- Assignment: Would you please return the lines of the material that contain the word "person"?
[Information supplied Boundary: Start]
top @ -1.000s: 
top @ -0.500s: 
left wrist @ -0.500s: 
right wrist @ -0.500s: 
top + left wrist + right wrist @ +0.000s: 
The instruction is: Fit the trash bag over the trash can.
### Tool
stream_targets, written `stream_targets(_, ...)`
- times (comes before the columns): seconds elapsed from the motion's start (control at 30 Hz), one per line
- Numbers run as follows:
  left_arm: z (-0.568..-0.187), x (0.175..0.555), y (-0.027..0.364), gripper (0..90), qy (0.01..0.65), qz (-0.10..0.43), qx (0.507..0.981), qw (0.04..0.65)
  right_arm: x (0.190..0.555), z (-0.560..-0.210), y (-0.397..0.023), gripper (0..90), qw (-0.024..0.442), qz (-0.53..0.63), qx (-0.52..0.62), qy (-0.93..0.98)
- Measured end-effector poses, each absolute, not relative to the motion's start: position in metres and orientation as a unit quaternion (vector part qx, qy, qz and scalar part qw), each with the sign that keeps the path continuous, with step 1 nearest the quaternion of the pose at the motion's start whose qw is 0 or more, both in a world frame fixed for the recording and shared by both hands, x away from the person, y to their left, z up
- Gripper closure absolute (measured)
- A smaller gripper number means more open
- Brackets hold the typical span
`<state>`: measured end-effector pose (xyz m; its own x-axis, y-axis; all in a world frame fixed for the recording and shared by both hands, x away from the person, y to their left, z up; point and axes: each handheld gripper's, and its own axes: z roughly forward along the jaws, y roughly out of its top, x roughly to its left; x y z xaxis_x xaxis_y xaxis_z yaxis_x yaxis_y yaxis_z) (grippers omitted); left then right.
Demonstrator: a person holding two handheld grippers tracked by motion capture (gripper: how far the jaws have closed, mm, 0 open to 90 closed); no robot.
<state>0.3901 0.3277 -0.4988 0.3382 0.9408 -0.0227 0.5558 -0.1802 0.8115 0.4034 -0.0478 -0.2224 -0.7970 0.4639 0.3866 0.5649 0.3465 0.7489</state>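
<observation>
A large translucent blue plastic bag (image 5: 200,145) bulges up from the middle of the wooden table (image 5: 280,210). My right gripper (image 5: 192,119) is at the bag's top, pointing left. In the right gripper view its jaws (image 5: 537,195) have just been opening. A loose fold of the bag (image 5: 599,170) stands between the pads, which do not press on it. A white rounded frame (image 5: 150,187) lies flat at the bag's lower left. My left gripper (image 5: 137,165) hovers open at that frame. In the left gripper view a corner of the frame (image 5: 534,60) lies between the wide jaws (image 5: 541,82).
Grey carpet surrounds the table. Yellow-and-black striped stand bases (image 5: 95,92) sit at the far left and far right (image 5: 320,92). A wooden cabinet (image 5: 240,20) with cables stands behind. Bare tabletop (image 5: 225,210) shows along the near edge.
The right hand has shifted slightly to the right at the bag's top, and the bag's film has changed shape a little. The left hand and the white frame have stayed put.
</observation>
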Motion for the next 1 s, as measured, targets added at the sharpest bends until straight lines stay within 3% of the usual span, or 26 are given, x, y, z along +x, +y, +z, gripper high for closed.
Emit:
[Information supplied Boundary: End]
- Written solution:
- Measured end-effector poses, each absolute, not relative to the motion's start: position in metres and orientation as a unit quaternion (vector part qx, qy, qz and scalar part qw), each with the sign that keeps the path continuous, with step 1 nearest the quaternion of the pose at the motion's start whose qw is 0 or more, both in a world frame fixed for the recording and shared by both hands, x away from the person, y to their left, z up
`<state>`: measured end-effector pose (xyz m; its own x-axis, y-axis; all in a world frame fixed for the recording and shared by both hands, x away from the person, y to their left, z up; point and axes: each handheld gripper's, and its own axes: z roughly forward along the jaws, y roughly out of its top, x roughly to its left; x y z xaxis_x xaxis_y xaxis_z yaxis_x yaxis_y yaxis_z) (grippers omitted); left then right.
Demonstrator: a person holding two handheld grippers tracked by motion capture (gripper: how far the jaws have closed, mm, 0 open to 90 closed); no robot.

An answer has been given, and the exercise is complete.